O ministro Flávio Dino, do Supremo Tribunal Federal (STF), determinou, na segunda-feira (8), que a Polícia Federal (PF) investigue novas suspeitas de irregularidades no uso das chamadas “emendas Pix”, que são aquelas transferências diretas de recursos de parlamentares para municípios, sendo que um dos 20 repasses citados, por amostragem, foi feito à prefeitura de Balneário Gaivota, no Sul de Santa Catarina.
A emenda, no valor de R$ 3,4 milhões, é de autoria do deputado federal Daniel Freitas (PL) e a decisão de Dino foi motivada por uma auditoria, encaminhada pela Controladoria-Geral da União (CGU), que apontou novas inconsistências e dificuldades no cumprimento do contrato como superfaturamento e não conclusão da obra.
O relatório da CGU identificou problemas em repasses aos 20 municípios que mais receberam recursos em 2024, de um total de emendas que somam R$ 72,3 milhões, e destacou problemas na aplicação do dinheiro, na prestação de contas e na aquisição de bens e serviços financiados pelas emendas.
Parecem indicar permanência de ilegalidades, afirma ministro
Segundo o ministro Flávio Dino, as conclusões da CGU reforçam o descontrole e o descumprimento das determinações do Supremo ao declarar que “tais auditorias por amostragem parecem indicar a permanência de um quadro generalizado de ilegalidades, com grave afronta às decisões do STF em tema tão relevante quanto o uso de dezenas de bilhões de reais do Orçamento da União”.
E a investigação não se limita à PF, pois Dino determinou que a CGU elabore um plano de auditoria específico para o exercício de 2026, documento que deverá mapear as cinco regiões do país e identificar as áreas da administração pública mais suscetíveis a desvios de recursos.
No caso da “emenda PIX” ao município de Balneário Gaivota (SC), município com pouco mais 16 mil, de acordo com o censo do IBGE, em 2022, foram identificados pela Controladoria indícios de pagamentos indevidos, superfaturamento em obras e uso de recursos antes da liberação oficial.
O que disse o deputado Daniel Freitas
A assessoria do deputado Daniel Freitas enviou uma nota onde o parlamentar esclarece que não se trata de uma “emenda PIX”, mas de uma “emenda de transferência especial”, e explicou o trâmite. Leia na íntegra:
“Quando o parlamentar faz a indicação de uma emenda, assim que o governo federal sanciona o orçamento, alimentamos os sistemas (SIOP, Transferegov, FNS) com o CNPJ do beneficiário (município, órgãos de segurança pública, OCIP, entre outros) e a partir desse momento toda informação nos sistemas são de responsabilidade do concedente e do convenente. Todo o processo licitatório e de execução dos recursos, principalmente das emendas de transferência especial, são autorizados pelo Ministério da Fazenda. No caso de Balneário Gaivota, o encaminhamento foi via “Emendas de Transferências Especiais”, e não via “emenda pix”.
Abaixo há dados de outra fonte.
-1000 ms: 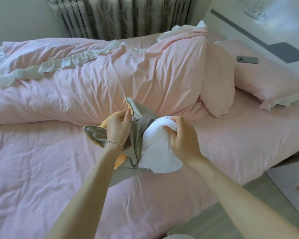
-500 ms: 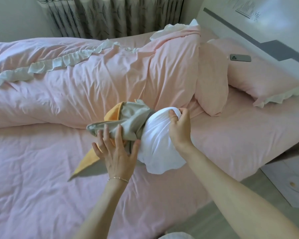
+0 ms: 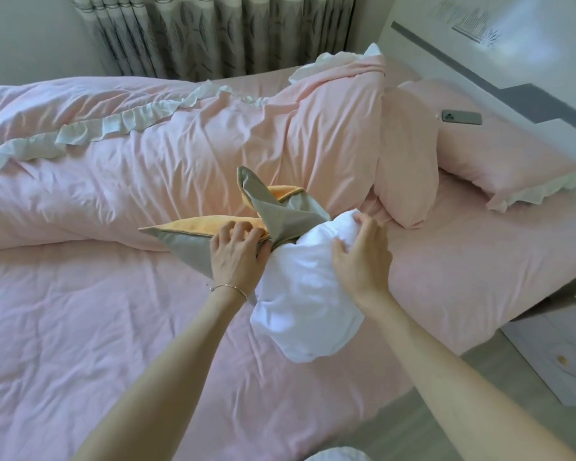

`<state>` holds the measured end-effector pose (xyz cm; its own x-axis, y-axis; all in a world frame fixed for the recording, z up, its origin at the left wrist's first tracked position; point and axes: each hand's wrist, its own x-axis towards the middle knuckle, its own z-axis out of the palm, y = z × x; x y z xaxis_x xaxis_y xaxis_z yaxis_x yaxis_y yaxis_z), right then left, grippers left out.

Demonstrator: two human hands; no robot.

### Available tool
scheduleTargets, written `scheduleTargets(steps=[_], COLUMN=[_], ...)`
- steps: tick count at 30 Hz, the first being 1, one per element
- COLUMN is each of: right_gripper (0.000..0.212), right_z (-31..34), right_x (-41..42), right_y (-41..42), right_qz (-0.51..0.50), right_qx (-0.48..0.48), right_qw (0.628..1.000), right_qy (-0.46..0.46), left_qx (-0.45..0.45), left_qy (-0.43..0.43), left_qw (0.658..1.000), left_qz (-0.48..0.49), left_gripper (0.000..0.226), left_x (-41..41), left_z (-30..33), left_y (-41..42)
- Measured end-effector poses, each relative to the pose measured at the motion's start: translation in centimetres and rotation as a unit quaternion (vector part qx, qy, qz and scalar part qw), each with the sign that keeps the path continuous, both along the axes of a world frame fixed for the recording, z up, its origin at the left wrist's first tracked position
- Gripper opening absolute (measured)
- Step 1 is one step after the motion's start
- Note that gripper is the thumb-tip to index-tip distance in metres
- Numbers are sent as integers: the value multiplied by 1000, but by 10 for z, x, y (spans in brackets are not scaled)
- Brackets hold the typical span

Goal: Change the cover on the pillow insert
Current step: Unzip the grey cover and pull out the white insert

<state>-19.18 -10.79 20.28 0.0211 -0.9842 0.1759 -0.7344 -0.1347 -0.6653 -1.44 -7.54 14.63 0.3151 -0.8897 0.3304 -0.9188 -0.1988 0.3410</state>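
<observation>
My left hand [image 3: 235, 252] pinches the bunched grey-and-orange pillow cover [image 3: 280, 214] at its gathered mouth, fingers curled into the fabric. My right hand [image 3: 359, 257] grips the far end of the white pillow insert [image 3: 300, 314], fingers dug into its cloth. The insert lies mostly bare on the pink bed sheet [image 3: 80, 344], one end tucked into the cover. Behind: a rolled pink duvet [image 3: 147, 161] with white ruffle, two pink pillows [image 3: 499, 161], and a phone [image 3: 461, 117] lying on the further pillow.
</observation>
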Motion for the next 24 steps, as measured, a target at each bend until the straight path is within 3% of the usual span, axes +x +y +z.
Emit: scheduleTargets(steps=[2,4,9,13,17,20,24], right_gripper=[45,38,42,40,37,39,42], right_z=[-7,-17,-48,-36,-23,-24,-29], right_x=[1,6,17,20,22,24,16], right_y=[-2,0,15,12,6,9,27], right_qz=[39,110,182,148,168,254,306], right_qx=[-116,-190,-169,-237,-295,-331,-370], right_qw=[985,958,931,934,922,895,867], right_qy=[122,185,268,224,188,158,135], left_qx=[27,53,-22,-131,-162,-84,32], left_qy=[0,30,193,203,147,131,163], left_qw=[999,998,981,970,975,982,957], left_qz=[-34,-33,24,16,45,103,240], left_gripper=[42,39,23,25,28,30,24], left_x=[-6,-12,-15,-16,-12,1,42], left_z=[1,1,-1,19,42,45,40], left_y=[-6,-9,2,16,20,26,37])
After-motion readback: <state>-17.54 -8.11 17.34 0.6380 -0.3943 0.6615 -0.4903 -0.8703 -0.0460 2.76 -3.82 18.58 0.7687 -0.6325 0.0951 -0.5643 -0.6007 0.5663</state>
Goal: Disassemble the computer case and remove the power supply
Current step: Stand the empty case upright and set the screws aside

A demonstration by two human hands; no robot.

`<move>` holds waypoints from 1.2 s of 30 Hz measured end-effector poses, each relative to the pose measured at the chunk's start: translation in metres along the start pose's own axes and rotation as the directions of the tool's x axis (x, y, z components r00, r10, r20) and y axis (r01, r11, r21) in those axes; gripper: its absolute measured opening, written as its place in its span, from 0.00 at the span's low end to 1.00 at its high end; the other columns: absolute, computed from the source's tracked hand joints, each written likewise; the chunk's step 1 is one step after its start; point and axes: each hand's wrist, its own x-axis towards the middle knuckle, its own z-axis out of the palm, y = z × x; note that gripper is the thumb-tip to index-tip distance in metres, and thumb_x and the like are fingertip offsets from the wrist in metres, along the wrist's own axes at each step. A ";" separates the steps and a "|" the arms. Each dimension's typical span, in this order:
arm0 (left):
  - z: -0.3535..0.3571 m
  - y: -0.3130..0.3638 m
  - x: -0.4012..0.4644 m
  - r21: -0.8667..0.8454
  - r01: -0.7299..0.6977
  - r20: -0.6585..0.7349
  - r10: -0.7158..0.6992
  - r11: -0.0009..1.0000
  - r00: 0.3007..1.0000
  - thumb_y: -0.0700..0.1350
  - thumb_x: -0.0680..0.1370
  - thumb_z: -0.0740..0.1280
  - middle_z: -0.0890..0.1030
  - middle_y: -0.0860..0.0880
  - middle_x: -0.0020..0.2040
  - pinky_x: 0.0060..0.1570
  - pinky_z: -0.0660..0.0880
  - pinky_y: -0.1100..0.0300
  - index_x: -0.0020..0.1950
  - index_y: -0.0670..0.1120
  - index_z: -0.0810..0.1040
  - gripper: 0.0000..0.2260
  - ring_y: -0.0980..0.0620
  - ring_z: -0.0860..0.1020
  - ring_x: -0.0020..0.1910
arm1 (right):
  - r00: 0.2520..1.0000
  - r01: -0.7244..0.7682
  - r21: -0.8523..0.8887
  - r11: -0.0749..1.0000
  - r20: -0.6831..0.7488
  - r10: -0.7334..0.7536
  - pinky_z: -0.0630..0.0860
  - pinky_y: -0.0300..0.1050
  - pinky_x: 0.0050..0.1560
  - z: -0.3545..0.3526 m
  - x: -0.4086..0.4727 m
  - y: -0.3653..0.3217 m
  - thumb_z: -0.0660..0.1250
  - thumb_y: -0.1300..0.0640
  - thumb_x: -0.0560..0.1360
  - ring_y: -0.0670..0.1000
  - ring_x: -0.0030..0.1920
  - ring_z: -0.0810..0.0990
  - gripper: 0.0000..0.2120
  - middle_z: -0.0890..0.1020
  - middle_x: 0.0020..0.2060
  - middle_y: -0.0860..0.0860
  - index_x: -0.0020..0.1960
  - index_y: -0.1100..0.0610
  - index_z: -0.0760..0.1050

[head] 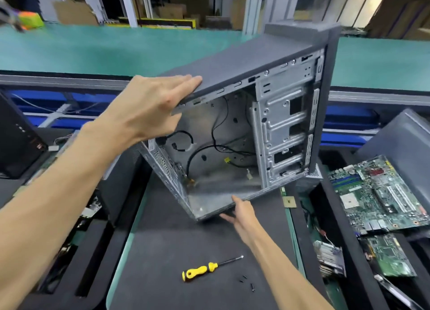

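A dark grey computer case (pixel 244 60) is tilted up off the black mat, its open side facing me. Inside I see bare metal, loose black cables (pixel 209 144) and the drive cage (pixel 283 132); no power supply shows inside. My left hand (pixel 149 107) holds the case's upper edge, fingers flat on the top panel and thumb under the rim. My right hand (pixel 239 214) holds the lower edge, thumb on the rim and fingers underneath. A yellow-handled screwdriver (pixel 202 269) lies on the mat near me, with a few loose black screws (pixel 246 281) beside it.
The black mat (pixel 174 239) lies on a green bench. Motherboards (pixel 381 193) and other circuit boards are piled at the right, beside another grey case panel (pixel 404 137). More dark cases and parts crowd the left. A green conveyor surface (pixel 93 48) runs behind.
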 end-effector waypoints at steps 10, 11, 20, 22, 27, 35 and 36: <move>0.013 0.004 0.008 -0.032 -0.064 0.101 0.066 0.997 0.993 0.34 0.70 0.68 0.77 0.41 0.69 0.49 0.81 0.40 0.74 0.42 0.73 0.31 0.41 0.78 0.66 | 0.973 -0.176 0.112 0.978 0.169 0.156 0.82 0.58 0.50 0.025 0.003 0.029 0.56 0.63 0.86 0.65 0.65 0.76 0.16 0.73 0.67 0.67 0.70 0.70 0.63; 0.015 0.004 0.009 -0.032 -0.065 0.114 0.068 0.997 0.991 0.34 0.70 0.69 0.77 0.41 0.69 0.48 0.81 0.40 0.74 0.42 0.73 0.31 0.41 0.77 0.66 | 0.969 -0.198 0.119 0.973 0.173 0.176 0.82 0.58 0.50 0.028 0.004 0.033 0.56 0.63 0.86 0.65 0.65 0.75 0.16 0.72 0.67 0.67 0.71 0.70 0.62; 0.026 0.005 0.011 -0.051 -0.057 0.070 0.061 0.997 0.996 0.36 0.71 0.69 0.80 0.46 0.66 0.44 0.82 0.44 0.72 0.46 0.76 0.28 0.45 0.79 0.65 | 0.941 -0.238 -0.210 0.948 0.194 0.279 0.84 0.54 0.41 0.023 0.008 0.027 0.59 0.56 0.85 0.61 0.44 0.86 0.15 0.82 0.52 0.68 0.67 0.66 0.64; 0.027 0.007 0.010 -0.050 -0.052 0.038 0.054 0.997 0.998 0.38 0.71 0.70 0.81 0.48 0.65 0.38 0.80 0.48 0.70 0.48 0.77 0.26 0.46 0.81 0.62 | 0.923 -0.227 -0.434 0.872 0.189 0.335 0.85 0.52 0.39 0.017 0.007 0.016 0.61 0.51 0.85 0.60 0.38 0.86 0.18 0.84 0.44 0.66 0.61 0.67 0.68; 0.026 0.009 0.010 -0.017 -0.026 0.035 0.027 1.000 0.999 0.45 0.70 0.71 0.80 0.51 0.65 0.31 0.69 0.59 0.70 0.49 0.76 0.26 0.45 0.83 0.51 | 0.917 -0.161 -0.649 0.743 0.179 0.355 0.85 0.49 0.38 -0.004 0.013 -0.020 0.60 0.47 0.84 0.56 0.34 0.85 0.23 0.85 0.38 0.61 0.53 0.68 0.78; 0.010 0.029 -0.001 -0.182 0.189 0.124 -0.168 0.965 0.978 0.67 0.80 0.49 0.77 0.59 0.66 0.51 0.75 0.52 0.66 0.56 0.77 0.26 0.46 0.80 0.53 | 0.996 -0.074 -0.550 0.832 -0.001 0.087 0.84 0.48 0.35 -0.062 0.021 -0.047 0.63 0.55 0.82 0.54 0.38 0.86 0.13 0.86 0.44 0.59 0.53 0.65 0.80; 0.008 0.032 -0.004 -0.220 0.212 0.109 -0.192 0.952 0.975 0.63 0.81 0.48 0.78 0.59 0.66 0.52 0.76 0.49 0.65 0.56 0.77 0.25 0.45 0.80 0.54 | 0.999 -0.052 -0.513 0.857 -0.041 0.036 0.84 0.48 0.34 -0.069 0.021 -0.049 0.63 0.55 0.83 0.54 0.38 0.85 0.12 0.86 0.43 0.58 0.54 0.64 0.80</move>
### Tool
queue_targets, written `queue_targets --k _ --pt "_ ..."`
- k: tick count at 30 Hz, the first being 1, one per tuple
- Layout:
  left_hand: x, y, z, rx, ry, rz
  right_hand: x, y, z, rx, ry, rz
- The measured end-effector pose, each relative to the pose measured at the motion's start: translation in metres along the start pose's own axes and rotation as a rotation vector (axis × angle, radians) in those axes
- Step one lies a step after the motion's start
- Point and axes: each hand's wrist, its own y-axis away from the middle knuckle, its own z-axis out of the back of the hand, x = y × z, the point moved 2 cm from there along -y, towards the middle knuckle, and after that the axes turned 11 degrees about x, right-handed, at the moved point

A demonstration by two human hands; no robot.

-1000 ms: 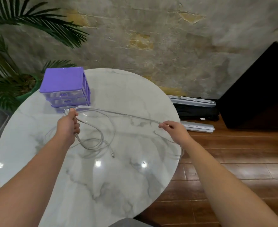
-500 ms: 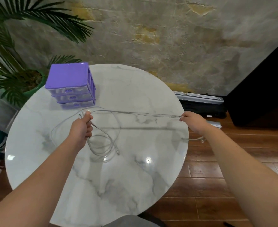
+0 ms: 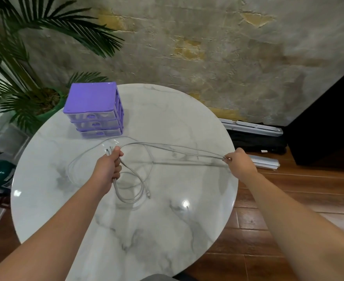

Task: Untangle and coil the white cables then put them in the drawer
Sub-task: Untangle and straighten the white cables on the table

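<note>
Off the table's left edge there's a palm (image 3: 25, 63) in a green pot, with some clutter on the floor below it that's too blurry to make out. The round marble table (image 3: 126, 230) fills most of the view, and its near half is bare.

At the back left of the table sits the purple drawer unit (image 3: 95, 110), three clear drawers stacked, all pushed in. It's set a bit in from the rim, with open table to its right. No writing I can read on it or anywhere else.

Just in front of the unit, the left hand (image 3: 108, 169) is fisted round the cables (image 3: 175, 148). The plug ends poke out the top of the grip, and a few loose loops hang below and lie on the table, with one connector end resting on the marble. Another loop trails out to the left of the hand.

From there several strands run stretched out, off the surface, over to the right hand (image 3: 241, 164), which hovers right about at the table's right edge. Its fingertips pinch the strands together.

Past that edge it's wood floor (image 3: 288, 199), a black bag (image 3: 256, 138) and pale rails by the wall, then a big dark block in the far right corner.
</note>
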Motion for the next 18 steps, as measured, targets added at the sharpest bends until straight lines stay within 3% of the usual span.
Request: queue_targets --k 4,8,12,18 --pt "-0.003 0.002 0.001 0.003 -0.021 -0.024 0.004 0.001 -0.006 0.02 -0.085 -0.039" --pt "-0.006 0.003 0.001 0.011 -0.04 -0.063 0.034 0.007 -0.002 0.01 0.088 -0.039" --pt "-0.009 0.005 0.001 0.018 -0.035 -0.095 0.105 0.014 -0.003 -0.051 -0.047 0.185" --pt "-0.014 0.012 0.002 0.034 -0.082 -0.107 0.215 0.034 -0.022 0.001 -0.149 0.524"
Transferências especiais são executadas via plataforma do transferegov.br e fiscalização dos órgãos de controle. O parlamentar apenas indica a destinação de verba, servindo como uma espécie de ‘ponte’ entre o município/instituição e a União em Brasília. A responsabilidade de execução é dos governos federal e municipal, o parlamentar não tem ingerência alguma sobre isso.”
O parlamentar também enviou um link onde o repasse pode ser acompanhado: https://especiais.transferegov.sistema.gov.br/transferencia-especial/plano-acao/detalhe/68228/analise
O que disse a prefeitura de Balneário Gaivota
O procurador do município de Balneário Gaivota, Fernando Borges, nega irregularidades e responsabiliza a empresa responsável pela pavimentação da Rua Tubarão por eventuais problemas averiguados pela CGU. Leia na íntegra:
“O município não recebeu oficialmente a obra por parte da empresa Fabran, ou seja, oficialmente a via ainda estaria em obras. No entanto, devido a notificação e fiscalização por parte da CGU, instauramos um procedimento interno que concluiu pela devolução de parte dos valores pela empresa ou a retificação da obra e sua conclusão!
A empresa apresentou uma defesa, que foi considerada improcedente, e portanto, será penalizada e o município fará a cobrança judicial dos valores. O município de Balneário Gaivota, reforça que todos os problemas identificados na obra são de responsabilidade da empresa Fabran e está tomando as medidas administrativas para a apuração dos fatos e responsabilização da empresa."
A coluna aguarda a manifestação da empresa Fabran e o espaço prossegue aberto para tanto.